> [BRIEF]
Exactly as written, please repeat the data that follows, but not the pictures.

[Start of section]

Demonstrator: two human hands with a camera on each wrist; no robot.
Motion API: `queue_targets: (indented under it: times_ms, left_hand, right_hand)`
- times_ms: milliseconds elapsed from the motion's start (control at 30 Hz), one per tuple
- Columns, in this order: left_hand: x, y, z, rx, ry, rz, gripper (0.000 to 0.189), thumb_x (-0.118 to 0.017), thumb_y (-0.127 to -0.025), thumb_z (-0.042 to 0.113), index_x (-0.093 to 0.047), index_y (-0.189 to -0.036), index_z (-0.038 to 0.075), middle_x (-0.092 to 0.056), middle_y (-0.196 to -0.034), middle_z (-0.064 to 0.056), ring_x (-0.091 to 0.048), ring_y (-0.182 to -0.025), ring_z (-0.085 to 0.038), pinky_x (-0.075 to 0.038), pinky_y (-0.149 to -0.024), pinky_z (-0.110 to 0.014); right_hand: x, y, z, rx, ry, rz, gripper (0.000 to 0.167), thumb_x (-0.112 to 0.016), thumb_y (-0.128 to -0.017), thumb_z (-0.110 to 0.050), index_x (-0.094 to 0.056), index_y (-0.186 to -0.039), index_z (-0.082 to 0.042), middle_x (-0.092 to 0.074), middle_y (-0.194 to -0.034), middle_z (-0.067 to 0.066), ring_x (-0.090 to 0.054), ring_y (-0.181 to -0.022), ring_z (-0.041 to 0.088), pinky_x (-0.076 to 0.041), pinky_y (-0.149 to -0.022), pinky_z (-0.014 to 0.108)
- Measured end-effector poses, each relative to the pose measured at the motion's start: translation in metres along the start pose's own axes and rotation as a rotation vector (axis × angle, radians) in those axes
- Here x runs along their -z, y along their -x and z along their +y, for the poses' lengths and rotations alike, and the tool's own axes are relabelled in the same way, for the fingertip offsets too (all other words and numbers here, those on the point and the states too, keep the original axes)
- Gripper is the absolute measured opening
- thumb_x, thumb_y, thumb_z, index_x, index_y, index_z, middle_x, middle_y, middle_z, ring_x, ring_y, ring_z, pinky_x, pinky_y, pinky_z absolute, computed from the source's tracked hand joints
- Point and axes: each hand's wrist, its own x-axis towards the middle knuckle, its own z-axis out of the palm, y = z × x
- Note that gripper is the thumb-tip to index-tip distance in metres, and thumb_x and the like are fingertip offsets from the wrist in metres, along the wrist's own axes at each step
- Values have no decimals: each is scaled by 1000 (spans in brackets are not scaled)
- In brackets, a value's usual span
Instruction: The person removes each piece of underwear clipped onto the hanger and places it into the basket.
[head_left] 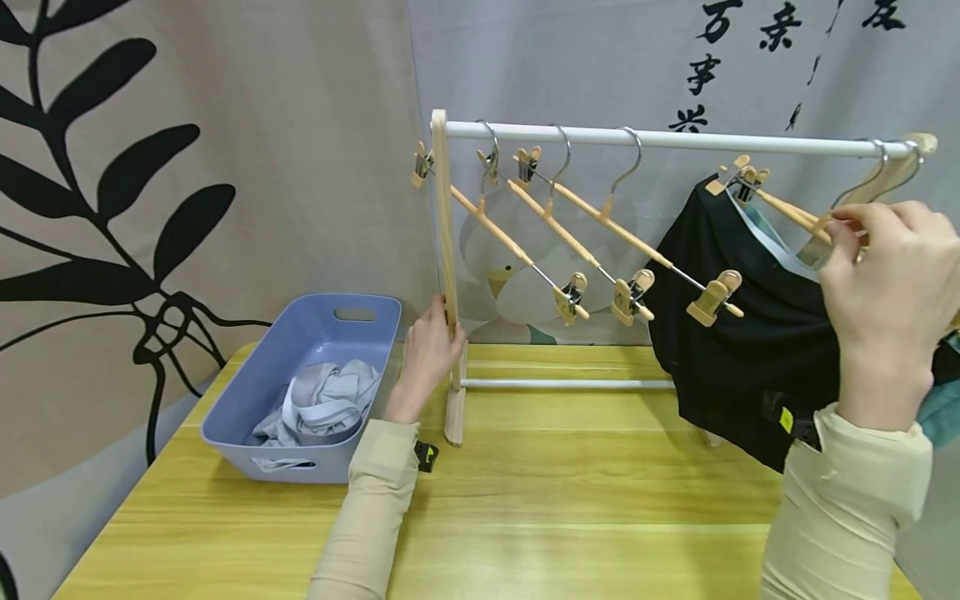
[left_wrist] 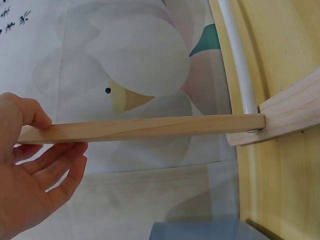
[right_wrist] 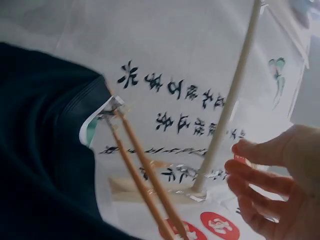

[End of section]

> [SOLUTION TO THE PROBLEM]
Demonstrator: two human hands with a camera on each wrist; no robot.
Motion API: `queue_targets: (indented under it: times_ms, left_hand, right_hand)`
- times_ms: milliseconds elapsed from the motion's start (control at 30 Hz), one per tuple
- Columns, in this order: left_hand: x, y, z, rx, ry, rz, gripper (0.000 to 0.189), thumb_x (-0.118 to 0.017), thumb_y (-0.127 to -0.025), thumb_z (-0.042 to 0.113), index_x (-0.093 to 0.047), index_y (-0.189 to -0.036), index_z (-0.038 to 0.075), middle_x (-0.092 to 0.056), middle_y (-0.196 to -0.034), middle_z (-0.064 to 0.056), ring_x (-0.091 to 0.048), ring_y (-0.182 to -0.025), ring_z (-0.085 to 0.038), pinky_x (-0.075 to 0.038), pinky_y (-0.149 to -0.024), pinky_z (-0.110 to 0.014); right_hand: x, y, z, rx, ry, rz, gripper (0.000 to 0.167), thumb_x (-0.112 to 0.016), thumb_y (-0.128 to -0.017), thumb_z (-0.110 to 0.050), index_x (-0.094 to 0.056), index_y (-0.186 to -0.039), index_z (-0.082 to 0.042), middle_x (-0.092 to 0.074), middle_y (-0.194 to -0.034), middle_z (-0.067 to 0.066), ring_x (-0.090 to 0.054), ring_y (-0.181 to -0.022), ring_z (-0.041 to 0.088), pinky_x (-0.076 to 0.041), pinky_y (-0.149 to -0.022), pinky_z (-0.014 to 0.108)
- Measured end-effector poses, each relative to the pose measured at the motion's start: translation in metres along the start pose's own axes and rotation as a rotation vector (axis × angle, radians) in those axes
- Here x runs along their -z, y along their -x and z along their +y, for the poses' lengths and rotations alike, and the tool's own axes are relabelled in the same way, for the fingertip offsets too (all other words and numbers here, those on the point and the states too, keep the original axes)
- Gripper is the absolute measured opening
- thumb_x, thumb_y, thumb_z, index_x, index_y, index_z, middle_x, middle_y, middle_z, ring_x, ring_y, ring_z, pinky_x, pinky_y, pinky_z absolute, computed from the source's tracked hand joints
- Point and axes: each hand's wrist, its own x-axis towards the middle knuckle, its own z-axis out of the palm, y = z × x
- Note that gripper is the thumb-tip to index-tip distance in metres, and thumb_x and the like are fingertip offsets from the wrist in metres, along the wrist's own axes at each step
- Values have no decimals: each is scaled by 1000 (spans in brackets are not scaled)
- In brackets, a value's usual span
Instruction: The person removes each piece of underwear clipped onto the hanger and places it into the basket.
[head_left] 
[left_wrist] 
[right_wrist] 

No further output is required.